▶ What you are asked to do
Each line that includes the word "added" should be copied from the records.
---------- Dataset ----------
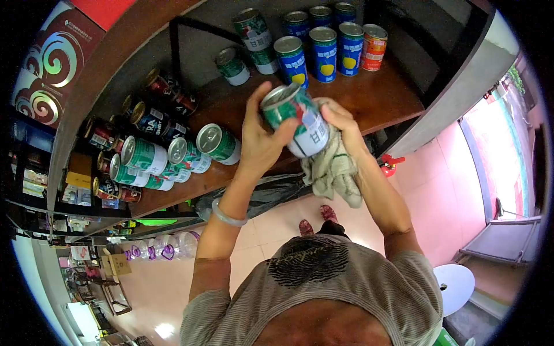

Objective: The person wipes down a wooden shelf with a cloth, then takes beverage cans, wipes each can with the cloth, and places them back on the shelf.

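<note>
Around the held can (310, 131), the left hand (261, 131) is at 9 o'clock, the right hand (345, 122) at 3, and the cloth (333, 176) at 5, below the right hand. On the shelf (384, 101), the upright row (325, 55) stands near 1, a smaller group (252, 32) near 11, the large cluster (151, 154) around 9. The extinguisher (392, 166) is near 4; bottles (173, 247) are between 7 and 8.

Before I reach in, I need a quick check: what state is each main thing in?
Held can: off the shelf, tilted
Left hand: curled around held can
Right hand: holding cloth at held can
Cloth: crumpled
Blue cans: upright on shelf
Orange can: upright beside blue cans
</note>
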### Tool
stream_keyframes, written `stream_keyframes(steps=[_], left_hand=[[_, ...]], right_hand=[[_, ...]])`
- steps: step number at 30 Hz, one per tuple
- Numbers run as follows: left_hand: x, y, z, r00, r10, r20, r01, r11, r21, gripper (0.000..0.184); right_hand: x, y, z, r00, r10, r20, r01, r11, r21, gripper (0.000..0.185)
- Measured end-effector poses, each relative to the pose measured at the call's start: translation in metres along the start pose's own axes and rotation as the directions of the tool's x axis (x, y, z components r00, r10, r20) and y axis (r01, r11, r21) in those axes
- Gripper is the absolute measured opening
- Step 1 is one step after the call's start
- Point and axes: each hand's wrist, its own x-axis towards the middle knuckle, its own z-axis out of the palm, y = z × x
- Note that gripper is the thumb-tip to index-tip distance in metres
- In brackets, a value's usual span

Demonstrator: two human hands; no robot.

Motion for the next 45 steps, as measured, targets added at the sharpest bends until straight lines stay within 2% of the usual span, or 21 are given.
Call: stream_keyframes(steps=[2,3,5,7,9,10,11,14,15,18,21,25,29,30,32,35,36,38,39,42,45], left_hand=[[-0.001,0.002,0.010,0.972,-0.154,-0.177,0.161,0.986,0.028,0.057],[-0.003,0.008,0.016,0.991,-0.121,-0.066,0.117,0.992,-0.053,0.051],[-0.011,0.002,0.025,0.995,-0.083,-0.061,0.085,0.996,0.029,0.050],[-0.010,-0.004,0.026,0.990,-0.122,-0.077,0.124,0.992,0.034,0.049],[-0.008,-0.008,0.024,0.976,-0.203,-0.080,0.203,0.979,-0.015,0.048],[-0.010,-0.007,0.024,0.981,-0.176,-0.081,0.178,0.984,0.010,0.048],[-0.012,-0.007,0.023,0.986,-0.146,-0.080,0.150,0.988,0.035,0.049],[-0.016,0.006,0.021,0.994,-0.113,-0.002,0.113,0.993,0.026,0.054],[-0.018,0.011,0.021,0.993,-0.111,0.029,0.110,0.994,0.007,0.057],[-0.031,0.014,0.029,0.996,0.089,0.025,-0.091,0.990,0.103,0.067],[-0.037,0.000,0.027,0.992,0.125,0.006,-0.125,0.988,0.095,0.077],[-0.044,-0.011,0.023,0.994,0.102,0.048,-0.108,0.979,0.171,0.079],[-0.045,-0.020,0.029,0.972,0.215,-0.096,-0.216,0.976,-0.001,0.076],[-0.043,-0.026,0.030,0.987,0.109,-0.118,-0.125,0.982,-0.140,0.074],[-0.035,-0.033,0.023,0.987,0.142,-0.072,-0.136,0.987,0.079,0.073],[-0.019,-0.035,0.036,0.999,0.054,-0.006,-0.054,0.998,-0.027,0.072],[-0.012,-0.033,0.042,1.000,0.021,0.000,-0.021,0.999,-0.029,0.072],[0.002,-0.032,0.061,0.994,0.096,0.053,-0.108,0.953,0.282,0.069],[0.012,-0.046,0.074,0.992,0.095,0.078,-0.117,0.930,0.350,0.074],[0.041,-0.053,0.112,0.991,0.127,0.041,-0.133,0.940,0.314,0.081],[0.060,-0.067,0.136,0.994,0.006,0.114,-0.036,0.965,0.260,0.080]], right_hand=[[-0.001,-0.001,-0.002,0.973,-0.190,-0.133,0.176,0.978,-0.110,0.035],[-0.001,0.003,-0.004,0.939,-0.295,-0.178,0.257,0.943,-0.211,0.033],[-0.009,0.006,0.002,0.865,-0.490,-0.107,0.385,0.786,-0.483,0.032],[-0.016,0.006,0.009,0.748,-0.661,0.064,0.520,0.523,-0.675,0.030],[-0.015,-0.003,0.009,0.732,-0.658,0.177,0.578,0.462,-0.672,0.030],[-0.015,-0.008,0.010,0.721,-0.654,0.231,0.607,0.434,-0.666,0.030],[-0.015,-0.020,0.015,0.649,-0.679,0.344,0.665,0.286,-0.690,0.031],[-0.012,-0.048,0.027,0.578,-0.648,0.496,0.746,0.174,-0.643,0.031],[-0.007,-0.053,0.025,0.611,-0.628,0.482,0.724,0.198,-0.660,0.026],[0.002,-0.049,0.025,0.950,-0.305,0.070,0.306,0.858,-0.413,0.029],[0.006,-0.028,0.013,0.999,0.038,0.011,-0.034,0.965,-0.259,0.039],[-0.004,-0.007,0.006,0.918,0.390,-0.067,-0.389,0.921,0.033,0.042],[-0.012,0.010,0.009,0.831,0.511,-0.220,-0.468,0.856,0.222,0.043],[-0.004,0.052,-0.044,0.946,0.291,-0.141,-0.308,0.944,-0.116,0.046],[-0.017,0.036,-0.026,0.931,0.311,-0.190,-0.323,0.946,-0.033,0.049],[-0.037,0.006,-0.025,0.943,0.326,-0.061,-0.327,0.945,-0.012,0.046],[-0.042,0.006,-0.040,0.948,0.279,-0.155,-0.290,0.955,-0.056,0.046],[-0.054,0.009,-0.078,0.933,0.180,-0.311,-0.240,0.956,-0.166,0.045],[-0.066,-0.010,-0.065,0.923,0.180,-0.339,-0.209,0.977,-0.051,0.044],[-0.098,-0.037,-0.066,0.950,0.097,-0.297,-0.014,0.963,0.271,0.043],[-0.109,-0.049,-0.080,0.975,-0.042,-0.219,0.062,0.994,0.085,0.047]])
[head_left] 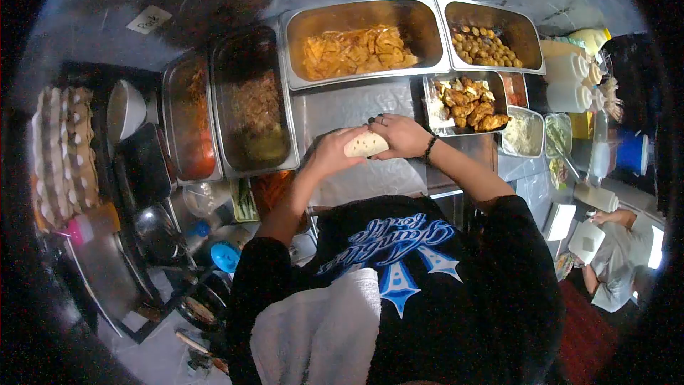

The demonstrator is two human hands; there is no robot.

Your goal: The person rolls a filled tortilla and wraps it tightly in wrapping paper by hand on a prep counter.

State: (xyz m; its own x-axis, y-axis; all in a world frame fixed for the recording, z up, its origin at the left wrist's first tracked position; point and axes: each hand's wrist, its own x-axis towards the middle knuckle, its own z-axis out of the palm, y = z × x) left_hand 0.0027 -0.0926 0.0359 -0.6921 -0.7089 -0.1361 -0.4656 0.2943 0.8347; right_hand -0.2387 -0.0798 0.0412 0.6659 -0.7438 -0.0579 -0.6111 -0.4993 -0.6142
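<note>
A pale, brown-spotted flatbread wrap (365, 145), folded or rolled up, is held between both hands over the work surface (349, 110). My left hand (333, 153) closes round its left side. From the right, my right hand (402, 135) grips the other end, its fingers bent over the top edge; a ring and a dark bead bracelet show on this side. Any filling inside the wrap is hidden. Under the hands lies a pale sheet (381, 177) that looks like paper.
Behind the hands stand steel pans of yellowish sliced food (360, 50) and small round potatoes (486, 46). Browned chicken pieces (470, 103) are at right, shredded meat (253, 103) at left. Squeeze bottles (566, 68) and egg trays (68, 150) flank these. Another person (616, 257) is at lower right.
</note>
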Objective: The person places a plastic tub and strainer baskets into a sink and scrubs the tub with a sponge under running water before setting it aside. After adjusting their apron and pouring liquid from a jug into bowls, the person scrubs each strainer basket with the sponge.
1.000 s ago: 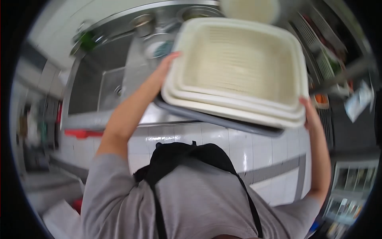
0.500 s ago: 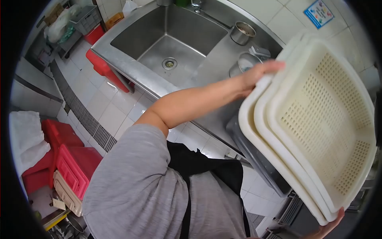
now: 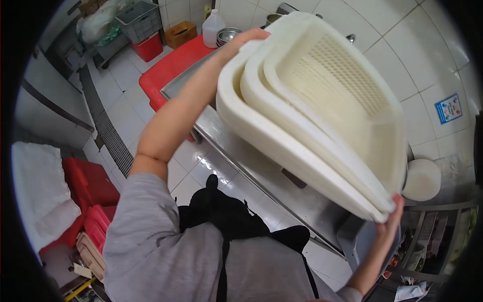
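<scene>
A nested stack of cream plastic baskets [image 3: 322,110] fills the upper middle of the frame, held over the steel bench [image 3: 251,156] between two bare hands. The left hand [image 3: 246,41] is at the stack's upper-left end, its fingers curled against the rim, though how far they reach underneath cannot be told. The right hand [image 3: 390,219] pinches the lower-right corner, thumb and fingers close together on the rims there. Holding this well calls for both hands to take in every rim, the outermost included, since the innermost basket's perforated wall leans and the rims spread apart at the left corner while they close up toward the right; a grip on the top ones alone could let the lower one slip. With the whole load tilted, the right hand's corner grip looks the weaker of the two, and fingers spread further along the edge would probably steady it. The grey tub [image 3: 354,234] sits just below that hand at lower right, and the metal bowls [image 3: 227,35] lie near the left one, so the stack is best swung gently, clear of both.
</scene>
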`<state>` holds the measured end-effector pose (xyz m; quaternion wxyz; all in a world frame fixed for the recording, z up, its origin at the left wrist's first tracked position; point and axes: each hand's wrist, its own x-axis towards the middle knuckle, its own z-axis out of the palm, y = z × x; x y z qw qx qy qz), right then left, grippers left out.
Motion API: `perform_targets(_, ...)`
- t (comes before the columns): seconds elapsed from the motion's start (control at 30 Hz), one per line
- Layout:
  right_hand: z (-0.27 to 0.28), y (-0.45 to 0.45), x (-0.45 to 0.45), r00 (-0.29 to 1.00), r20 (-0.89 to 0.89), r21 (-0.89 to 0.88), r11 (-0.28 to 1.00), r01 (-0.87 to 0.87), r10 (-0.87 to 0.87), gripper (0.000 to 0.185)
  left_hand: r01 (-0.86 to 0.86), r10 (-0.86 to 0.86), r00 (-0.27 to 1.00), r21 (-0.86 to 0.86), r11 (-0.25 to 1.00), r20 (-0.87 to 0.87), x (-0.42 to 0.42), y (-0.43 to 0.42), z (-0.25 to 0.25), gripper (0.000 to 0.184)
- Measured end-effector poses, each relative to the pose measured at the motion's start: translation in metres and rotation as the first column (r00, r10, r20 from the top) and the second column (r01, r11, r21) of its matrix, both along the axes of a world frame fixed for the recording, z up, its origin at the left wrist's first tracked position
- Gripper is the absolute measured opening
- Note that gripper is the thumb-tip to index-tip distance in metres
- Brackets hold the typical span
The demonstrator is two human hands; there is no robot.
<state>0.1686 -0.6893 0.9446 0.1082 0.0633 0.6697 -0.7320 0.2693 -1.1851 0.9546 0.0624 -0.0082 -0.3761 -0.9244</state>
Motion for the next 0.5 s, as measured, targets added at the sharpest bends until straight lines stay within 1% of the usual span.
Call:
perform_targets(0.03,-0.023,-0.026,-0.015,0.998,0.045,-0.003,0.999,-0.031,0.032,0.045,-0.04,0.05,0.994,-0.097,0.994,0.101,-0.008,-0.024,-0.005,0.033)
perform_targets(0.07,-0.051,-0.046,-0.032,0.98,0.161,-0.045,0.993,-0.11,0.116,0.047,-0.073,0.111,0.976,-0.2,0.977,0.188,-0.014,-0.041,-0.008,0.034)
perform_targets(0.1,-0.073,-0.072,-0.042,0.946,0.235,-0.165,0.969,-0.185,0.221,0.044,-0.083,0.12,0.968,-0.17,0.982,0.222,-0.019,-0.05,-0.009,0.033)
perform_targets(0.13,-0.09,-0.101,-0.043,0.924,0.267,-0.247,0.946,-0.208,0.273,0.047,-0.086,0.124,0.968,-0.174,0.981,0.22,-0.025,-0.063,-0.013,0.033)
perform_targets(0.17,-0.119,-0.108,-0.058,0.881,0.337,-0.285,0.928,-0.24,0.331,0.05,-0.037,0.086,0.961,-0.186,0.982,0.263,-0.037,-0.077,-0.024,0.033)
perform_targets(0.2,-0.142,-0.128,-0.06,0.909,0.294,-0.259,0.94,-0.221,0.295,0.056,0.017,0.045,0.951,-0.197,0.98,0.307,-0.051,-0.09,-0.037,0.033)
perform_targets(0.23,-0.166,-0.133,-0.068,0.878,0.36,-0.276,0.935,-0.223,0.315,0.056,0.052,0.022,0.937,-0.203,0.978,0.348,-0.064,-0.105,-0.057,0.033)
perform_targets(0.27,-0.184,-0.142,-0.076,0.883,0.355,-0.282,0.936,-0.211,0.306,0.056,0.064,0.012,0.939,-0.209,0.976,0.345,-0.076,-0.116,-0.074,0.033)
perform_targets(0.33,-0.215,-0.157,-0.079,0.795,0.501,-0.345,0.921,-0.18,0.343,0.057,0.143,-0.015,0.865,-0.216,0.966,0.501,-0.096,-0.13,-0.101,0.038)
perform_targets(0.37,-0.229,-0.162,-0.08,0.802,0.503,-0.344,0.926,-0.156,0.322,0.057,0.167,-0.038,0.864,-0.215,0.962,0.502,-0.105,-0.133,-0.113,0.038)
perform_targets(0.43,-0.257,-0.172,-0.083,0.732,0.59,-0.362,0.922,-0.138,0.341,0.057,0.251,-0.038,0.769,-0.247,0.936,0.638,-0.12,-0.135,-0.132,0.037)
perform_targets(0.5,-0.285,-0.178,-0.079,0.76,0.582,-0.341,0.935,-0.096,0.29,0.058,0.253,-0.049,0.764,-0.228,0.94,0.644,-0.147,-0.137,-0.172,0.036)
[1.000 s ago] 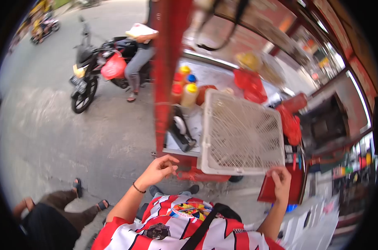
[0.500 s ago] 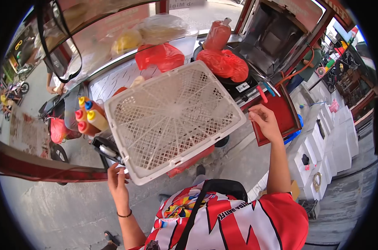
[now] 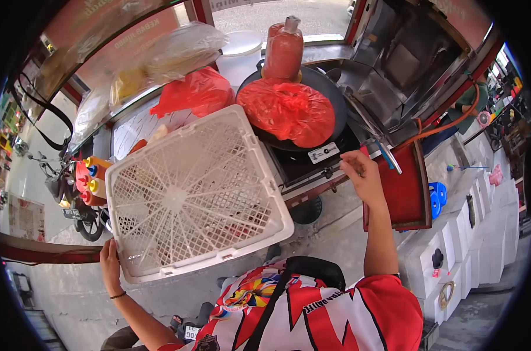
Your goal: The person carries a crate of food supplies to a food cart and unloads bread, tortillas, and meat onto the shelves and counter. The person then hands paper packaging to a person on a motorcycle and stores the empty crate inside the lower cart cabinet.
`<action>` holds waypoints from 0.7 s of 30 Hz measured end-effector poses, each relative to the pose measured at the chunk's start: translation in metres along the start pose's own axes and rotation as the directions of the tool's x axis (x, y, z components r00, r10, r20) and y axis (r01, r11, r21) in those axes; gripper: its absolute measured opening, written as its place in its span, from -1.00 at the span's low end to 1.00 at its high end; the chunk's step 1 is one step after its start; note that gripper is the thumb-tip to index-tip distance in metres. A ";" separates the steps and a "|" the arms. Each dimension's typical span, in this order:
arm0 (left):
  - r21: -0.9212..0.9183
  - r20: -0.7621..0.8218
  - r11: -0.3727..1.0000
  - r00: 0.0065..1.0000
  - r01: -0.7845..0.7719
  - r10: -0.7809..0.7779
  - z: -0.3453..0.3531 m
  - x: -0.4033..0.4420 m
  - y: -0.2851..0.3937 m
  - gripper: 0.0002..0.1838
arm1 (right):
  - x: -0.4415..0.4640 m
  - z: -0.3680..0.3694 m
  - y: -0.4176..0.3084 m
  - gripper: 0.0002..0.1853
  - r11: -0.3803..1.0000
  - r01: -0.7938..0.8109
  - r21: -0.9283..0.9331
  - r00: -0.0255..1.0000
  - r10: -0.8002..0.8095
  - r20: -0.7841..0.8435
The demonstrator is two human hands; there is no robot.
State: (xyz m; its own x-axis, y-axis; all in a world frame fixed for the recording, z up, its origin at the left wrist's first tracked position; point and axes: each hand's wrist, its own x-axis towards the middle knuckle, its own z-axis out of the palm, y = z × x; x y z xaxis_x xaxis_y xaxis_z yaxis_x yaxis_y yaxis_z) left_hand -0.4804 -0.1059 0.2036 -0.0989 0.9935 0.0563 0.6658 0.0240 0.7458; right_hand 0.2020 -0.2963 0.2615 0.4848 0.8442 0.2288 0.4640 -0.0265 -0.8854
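A white lattice plastic crate [image 3: 175,199] lies tilted over the front of the stall counter. My left hand [image 3: 109,266] is at its lower left edge, fingers extended and fairly straight; the thumb is hard to make out. My right hand [image 3: 361,175] is raised in front of the stove knob panel [image 3: 324,153], holding nothing, thumb and fingers apart. Behind the crate's right side, a red plastic bag [image 3: 295,111] rests on a dark round pan [image 3: 333,96], with a bag-wrapped red container [image 3: 283,52] behind it.
Sauce bottles [image 3: 93,184] stand left of the crate. Another red bag [image 3: 198,90] lies behind it. A red open drawer or tray [image 3: 403,187] juts out at right, beside metal tongs [image 3: 374,128]. White boxes [image 3: 441,251] are farther right. A motorcycle [image 3: 84,216] is beyond the stall.
The view has swung right and nearer the stove. My left hand has come to the crate's left edge; my right hand has left its right side. The crate now lies farther from the red tray.
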 end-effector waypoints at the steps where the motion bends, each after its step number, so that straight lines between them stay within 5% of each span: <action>1: 0.067 -0.064 0.997 0.997 -0.048 0.052 0.005 0.004 -0.012 -0.60 | 0.003 -0.011 0.006 -0.82 1.000 -0.008 0.018 1.000 0.008 -0.009; 2: 0.051 0.073 0.999 0.997 0.020 -0.024 0.006 -0.001 0.016 -0.61 | 0.005 -0.019 0.010 -0.83 1.000 0.007 0.010 1.000 -0.006 -0.023; 6: 0.050 0.173 0.996 0.981 0.078 -0.085 -0.002 -0.021 0.034 -0.62 | 0.017 -0.036 0.017 -0.83 0.999 0.024 0.023 1.000 -0.024 0.010; 9: -0.149 -0.173 0.972 0.963 0.180 -0.205 0.008 -0.049 -0.002 -0.59 | 0.025 -0.027 0.021 -0.83 0.991 0.022 0.131 0.999 -0.026 0.027; 13: -0.235 0.070 0.907 0.936 0.350 -0.344 -0.007 -0.096 0.004 -0.45 | 0.018 0.004 0.008 -0.79 0.998 0.033 0.054 0.918 -0.052 0.392; 16: -0.353 0.018 0.858 0.920 0.373 -0.393 0.004 -0.120 0.013 -0.48 | 0.009 0.040 -0.012 -0.74 0.991 -0.022 0.131 0.818 -0.058 0.572; 21: -0.366 -0.002 0.845 0.907 0.391 -0.420 0.012 -0.131 0.007 -0.46 | 0.014 0.097 -0.012 -0.58 0.962 -0.219 0.163 0.805 0.083 0.587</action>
State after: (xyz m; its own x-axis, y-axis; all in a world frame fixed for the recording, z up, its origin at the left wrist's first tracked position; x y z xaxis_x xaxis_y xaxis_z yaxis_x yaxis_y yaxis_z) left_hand -0.4540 -0.2344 0.1931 -0.3709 0.8911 -0.2614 0.2533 0.3679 0.8947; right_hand 0.1310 -0.2324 0.2357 -0.0061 0.9919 -0.1271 0.2193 -0.1227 -0.9679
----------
▶ Response
Motion for the next 45 steps, as measured, targets added at the sharpest bends until straight lines stay within 2% of the usual span, or 21 are given.
Motion for the next 0.5 s, as measured, targets added at the sharpest bends until straight lines stay within 1% of the usual span.

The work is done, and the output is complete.